The Non-Hidden Secrets of NAEP
While I was at NCES, I learned quite quickly that NAEP provides extensive contextual information beyond the immediate assessment scores. The adjoining questionnaire data captures information on practically anything you could want to know about our K-12 system experience: the undergraduate minors of teachers by state; the availability of math coaches to support 8th grade instructional planning; the degree to which teachers within a school collaborate well or not; the ratio difference between personal laptop per student vs. iPad/tablet per student; and my favorite, student self-reported procrastination and assignment completion (“I finish whatever I begin”).
And too few check them when the scores come out.

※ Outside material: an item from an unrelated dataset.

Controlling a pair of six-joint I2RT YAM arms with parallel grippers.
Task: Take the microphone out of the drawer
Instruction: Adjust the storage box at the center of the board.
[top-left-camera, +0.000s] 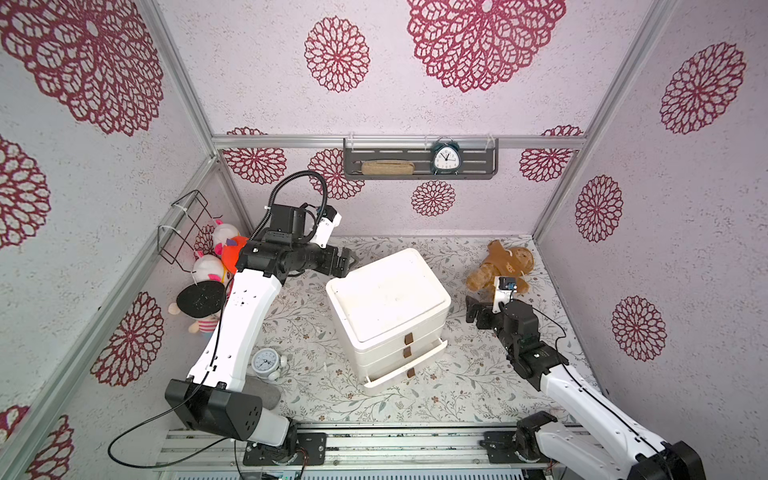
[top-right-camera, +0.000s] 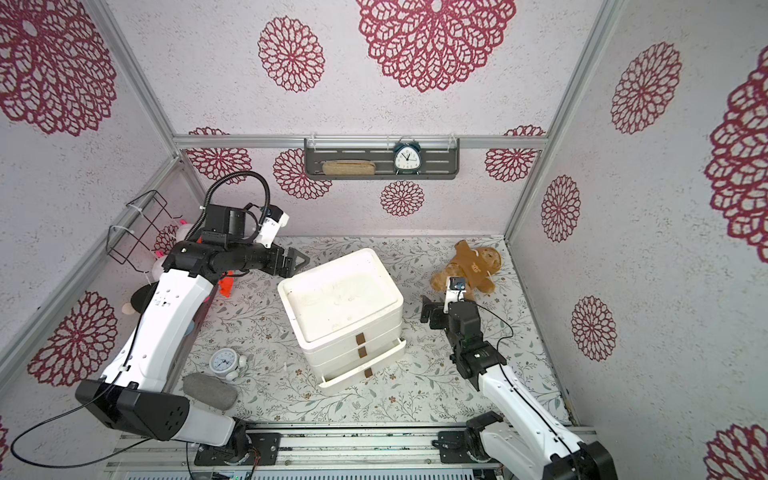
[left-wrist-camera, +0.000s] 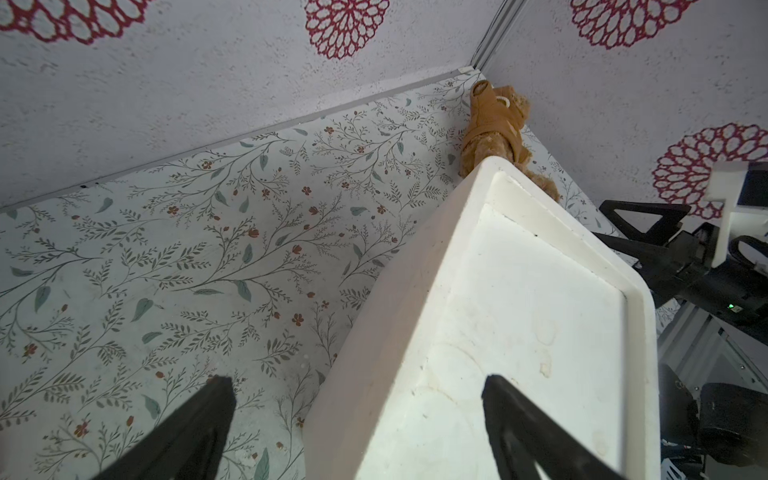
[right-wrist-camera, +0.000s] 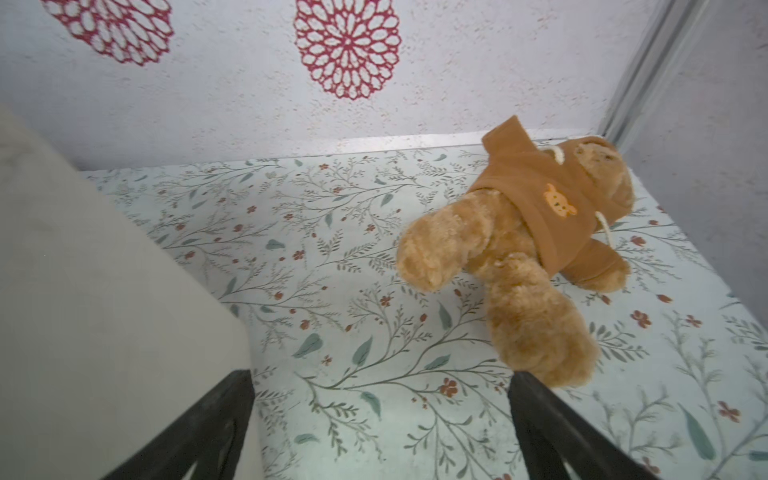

The conversation on scores is important, but I find they over-index on high-level outcomes between states or on general subjects like math and reading. That level of granularity is less helpful to education leaders in the driver's seat of a district or state agency who need to make finer-grained decisions under significant budget and time pressure, especially these days.
So here is what I am paying attention to in the new release:
Motivation and Enjoyment Are Declining
We already knew students weren’t doing well during the pandemic, between social disconnection and the far too-frequent family tragedy. However, while there are many promising signs for student mental health recovery, this optimism is not translating to their academic studies. NAEP gives us a particularly rich measurement of student dispositions – what they like, what they hope to accomplish, and how much they care about different aspects of school. Across many measures, they continue to flat-line.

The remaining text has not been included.